The Draw... calls accepting a Pen instance seem (by default) to draw a rectangle bigger than 1 pixel to the right and bottom. So if you call something like DrawRectangle(Pens.Black, 0, 0, 100, 100), the rectangle on screen will look like as if it spans the coordinates 0, 0 to 101, 101.

The reasoning behind this is described here: Pixel behaviour of FillRectangle and DrawRectangle

To quickly fix your drawing, just pass coordinates smaller by 1 pixel to the right or bottom. E.g., to fix the above example, you'd call DrawRectangle(0, 0, 99, 99) to receive a rectangle spanning the coordinates 0, 0 to 100, 100 on the screen.

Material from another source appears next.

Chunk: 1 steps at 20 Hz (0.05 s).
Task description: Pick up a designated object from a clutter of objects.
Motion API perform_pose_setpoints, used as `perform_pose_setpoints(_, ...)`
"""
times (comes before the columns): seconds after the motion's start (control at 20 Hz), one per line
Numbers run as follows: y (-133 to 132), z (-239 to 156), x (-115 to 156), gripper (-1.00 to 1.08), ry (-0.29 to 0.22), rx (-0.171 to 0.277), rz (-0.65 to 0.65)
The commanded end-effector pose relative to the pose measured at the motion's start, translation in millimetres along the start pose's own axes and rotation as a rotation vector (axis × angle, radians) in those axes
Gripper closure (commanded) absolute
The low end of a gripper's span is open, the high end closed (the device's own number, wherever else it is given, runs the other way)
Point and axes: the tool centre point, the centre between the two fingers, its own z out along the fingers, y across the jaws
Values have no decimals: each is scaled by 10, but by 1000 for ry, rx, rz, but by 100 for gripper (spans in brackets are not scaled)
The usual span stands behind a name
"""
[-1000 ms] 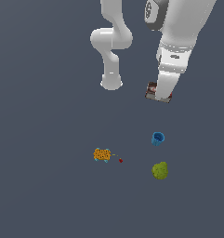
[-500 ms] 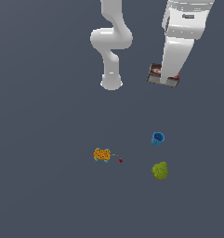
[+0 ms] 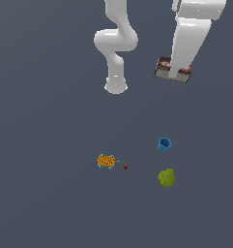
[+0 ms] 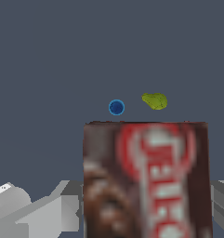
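Note:
The dark brown box with red and white label (image 3: 172,70) hangs high above the floor, clamped in my gripper (image 3: 174,73). In the wrist view the box (image 4: 146,179) fills the foreground between my two fingers (image 4: 62,204), which press on its sides. The rest of the clutter lies far below: the small blue cup (image 3: 164,144) (image 4: 116,107), the yellow-green lumpy fruit (image 3: 167,178) (image 4: 154,100), the orange patterned flat piece with teal edges (image 3: 106,161) and the tiny red bit (image 3: 125,167).
My arm's white base (image 3: 116,85) stands on the dark grey floor at the exterior view's upper middle. The forearm (image 3: 193,29) reaches down from the top right.
My gripper has risen with the brown box, which moved up in the exterior view. The cup, fruit, orange piece and red bit have not moved.

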Motion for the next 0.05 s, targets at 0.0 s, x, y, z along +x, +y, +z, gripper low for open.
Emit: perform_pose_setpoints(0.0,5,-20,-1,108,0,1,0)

I personally resigned from using Pens and Draw calls for bordered rectangles and always use two FillRectangle calls (using Brush instances) as follows:

// Draws a white rectangle with black border
Rectangle rect = new Rectangle(0, 0, 100, 100);
gr.FillRectangle(Brushes.Black, rect); // Draw border
rect.Inflate(-1, -1); // Decrease the size of the rectangle by 1 pixel on all sides
gr.FillRectangle(Brushes.White, rect); // Draw background above it

I have read that FillRectangle is faster than DrawRectangle (as it can simply bitblit the area, unlike Draw which requires to draw for separate lines with all possible shenanigans internally).